### TASK BRIEF:
Please count the lines below that hold the word "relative" and give the count without any other text.

── PROVIDED RECORDS

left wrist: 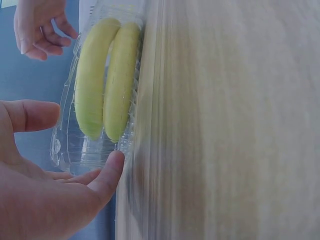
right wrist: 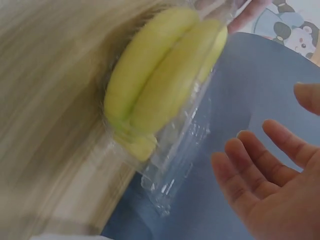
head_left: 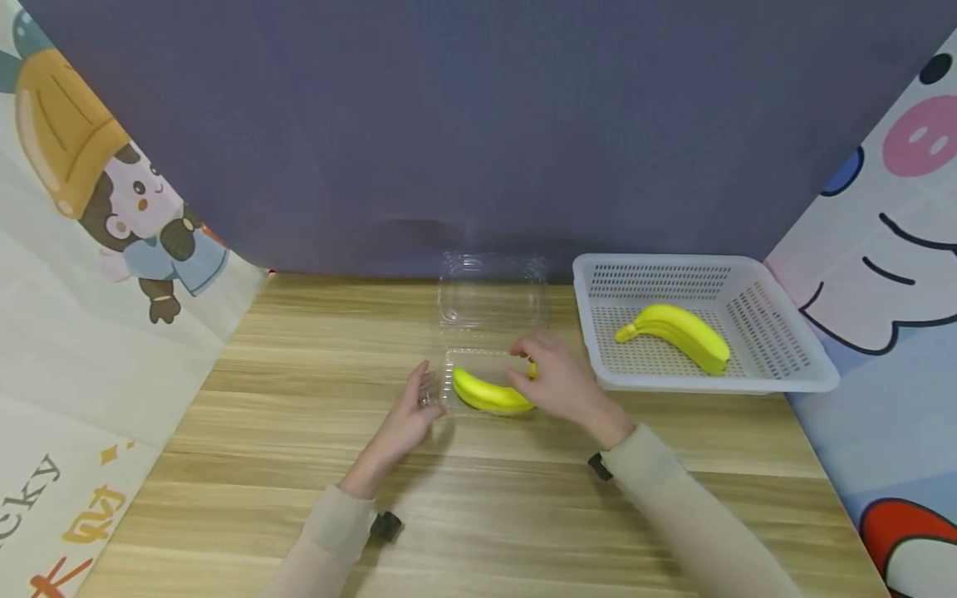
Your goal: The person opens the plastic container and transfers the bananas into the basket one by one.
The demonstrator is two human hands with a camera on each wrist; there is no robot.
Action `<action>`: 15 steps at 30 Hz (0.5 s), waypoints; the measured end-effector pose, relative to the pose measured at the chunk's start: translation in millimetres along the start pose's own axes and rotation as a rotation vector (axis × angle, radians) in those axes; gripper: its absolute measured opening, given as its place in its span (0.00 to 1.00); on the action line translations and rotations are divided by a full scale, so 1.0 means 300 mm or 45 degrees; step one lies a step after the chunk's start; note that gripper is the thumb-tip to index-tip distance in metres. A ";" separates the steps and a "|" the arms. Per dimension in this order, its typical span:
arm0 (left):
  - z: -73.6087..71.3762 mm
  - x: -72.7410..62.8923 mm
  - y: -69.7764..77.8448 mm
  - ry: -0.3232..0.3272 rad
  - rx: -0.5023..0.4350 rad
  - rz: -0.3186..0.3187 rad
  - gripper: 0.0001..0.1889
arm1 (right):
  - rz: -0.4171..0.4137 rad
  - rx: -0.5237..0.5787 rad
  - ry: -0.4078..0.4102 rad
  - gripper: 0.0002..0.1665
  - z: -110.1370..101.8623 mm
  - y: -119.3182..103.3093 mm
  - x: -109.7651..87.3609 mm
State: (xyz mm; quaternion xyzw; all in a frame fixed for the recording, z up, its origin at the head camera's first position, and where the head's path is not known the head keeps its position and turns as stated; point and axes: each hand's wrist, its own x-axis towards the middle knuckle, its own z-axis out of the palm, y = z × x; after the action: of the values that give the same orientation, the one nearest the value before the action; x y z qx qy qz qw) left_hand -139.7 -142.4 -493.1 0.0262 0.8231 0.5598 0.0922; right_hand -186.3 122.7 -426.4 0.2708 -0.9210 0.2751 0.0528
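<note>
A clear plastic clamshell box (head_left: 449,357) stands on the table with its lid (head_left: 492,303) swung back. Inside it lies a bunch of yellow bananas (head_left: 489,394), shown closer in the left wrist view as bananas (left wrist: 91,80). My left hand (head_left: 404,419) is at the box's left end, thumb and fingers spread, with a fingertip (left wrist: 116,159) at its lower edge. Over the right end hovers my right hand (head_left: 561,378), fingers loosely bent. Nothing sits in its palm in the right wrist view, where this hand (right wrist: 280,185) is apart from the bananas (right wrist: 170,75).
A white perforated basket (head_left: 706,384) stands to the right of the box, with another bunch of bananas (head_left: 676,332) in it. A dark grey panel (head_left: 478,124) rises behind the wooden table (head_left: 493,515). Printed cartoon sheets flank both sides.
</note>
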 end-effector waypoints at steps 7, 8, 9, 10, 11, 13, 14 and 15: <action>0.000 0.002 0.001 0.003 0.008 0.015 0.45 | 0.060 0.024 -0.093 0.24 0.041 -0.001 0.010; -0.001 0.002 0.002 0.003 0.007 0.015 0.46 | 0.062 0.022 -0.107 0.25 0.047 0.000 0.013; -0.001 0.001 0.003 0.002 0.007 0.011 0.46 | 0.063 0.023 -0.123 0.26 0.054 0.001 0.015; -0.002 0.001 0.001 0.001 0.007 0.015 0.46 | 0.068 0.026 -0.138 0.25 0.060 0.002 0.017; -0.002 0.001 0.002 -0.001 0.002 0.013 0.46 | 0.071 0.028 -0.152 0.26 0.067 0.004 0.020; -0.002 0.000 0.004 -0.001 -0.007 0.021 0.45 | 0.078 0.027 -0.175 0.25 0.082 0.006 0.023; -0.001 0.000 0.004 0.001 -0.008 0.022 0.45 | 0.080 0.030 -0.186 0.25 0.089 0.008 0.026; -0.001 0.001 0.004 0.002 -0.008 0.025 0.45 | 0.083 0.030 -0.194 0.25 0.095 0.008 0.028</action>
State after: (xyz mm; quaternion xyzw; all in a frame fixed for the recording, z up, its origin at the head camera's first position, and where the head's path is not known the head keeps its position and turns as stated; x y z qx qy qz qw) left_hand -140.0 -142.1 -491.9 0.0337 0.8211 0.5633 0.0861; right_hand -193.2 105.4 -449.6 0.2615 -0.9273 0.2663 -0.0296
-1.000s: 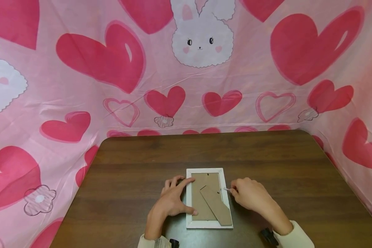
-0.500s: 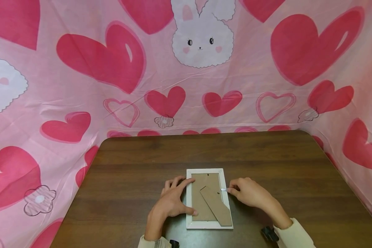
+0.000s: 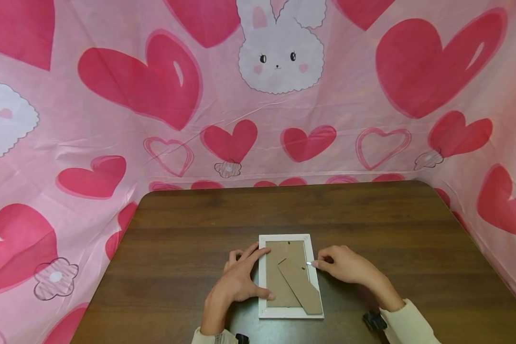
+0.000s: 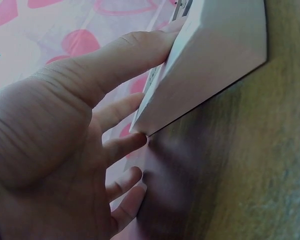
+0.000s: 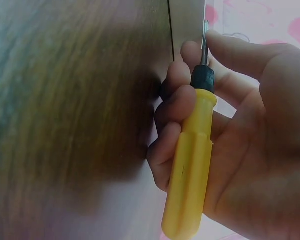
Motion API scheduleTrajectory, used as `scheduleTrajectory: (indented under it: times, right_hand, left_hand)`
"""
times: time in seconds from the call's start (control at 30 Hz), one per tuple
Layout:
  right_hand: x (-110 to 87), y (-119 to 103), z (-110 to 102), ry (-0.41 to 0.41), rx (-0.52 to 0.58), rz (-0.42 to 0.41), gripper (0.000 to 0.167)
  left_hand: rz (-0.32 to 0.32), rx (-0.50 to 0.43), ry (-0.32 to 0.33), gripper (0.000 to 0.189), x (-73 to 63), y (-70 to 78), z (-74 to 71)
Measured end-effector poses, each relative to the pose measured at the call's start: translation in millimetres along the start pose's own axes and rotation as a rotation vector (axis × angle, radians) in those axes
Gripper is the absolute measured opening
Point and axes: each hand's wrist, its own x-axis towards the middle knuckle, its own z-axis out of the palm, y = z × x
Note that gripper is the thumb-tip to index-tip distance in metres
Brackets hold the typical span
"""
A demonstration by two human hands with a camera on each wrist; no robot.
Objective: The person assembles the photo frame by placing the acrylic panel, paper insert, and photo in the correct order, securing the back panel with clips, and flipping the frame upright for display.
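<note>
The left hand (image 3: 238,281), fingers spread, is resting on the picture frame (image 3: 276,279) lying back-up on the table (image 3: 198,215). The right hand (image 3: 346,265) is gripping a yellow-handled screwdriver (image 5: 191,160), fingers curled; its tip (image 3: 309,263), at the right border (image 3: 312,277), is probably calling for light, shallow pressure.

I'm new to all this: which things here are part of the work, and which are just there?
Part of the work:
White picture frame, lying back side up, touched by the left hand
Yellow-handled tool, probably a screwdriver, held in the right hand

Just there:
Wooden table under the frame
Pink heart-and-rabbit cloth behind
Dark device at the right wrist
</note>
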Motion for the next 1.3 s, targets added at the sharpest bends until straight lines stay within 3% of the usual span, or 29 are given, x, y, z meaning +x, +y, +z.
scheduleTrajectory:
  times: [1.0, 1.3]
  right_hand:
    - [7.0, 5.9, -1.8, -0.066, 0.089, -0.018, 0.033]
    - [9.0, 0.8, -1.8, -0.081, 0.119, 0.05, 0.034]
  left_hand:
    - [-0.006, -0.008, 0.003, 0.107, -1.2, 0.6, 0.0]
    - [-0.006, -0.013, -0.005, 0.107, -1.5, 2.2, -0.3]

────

### OUTPUT OF THE TASK:
2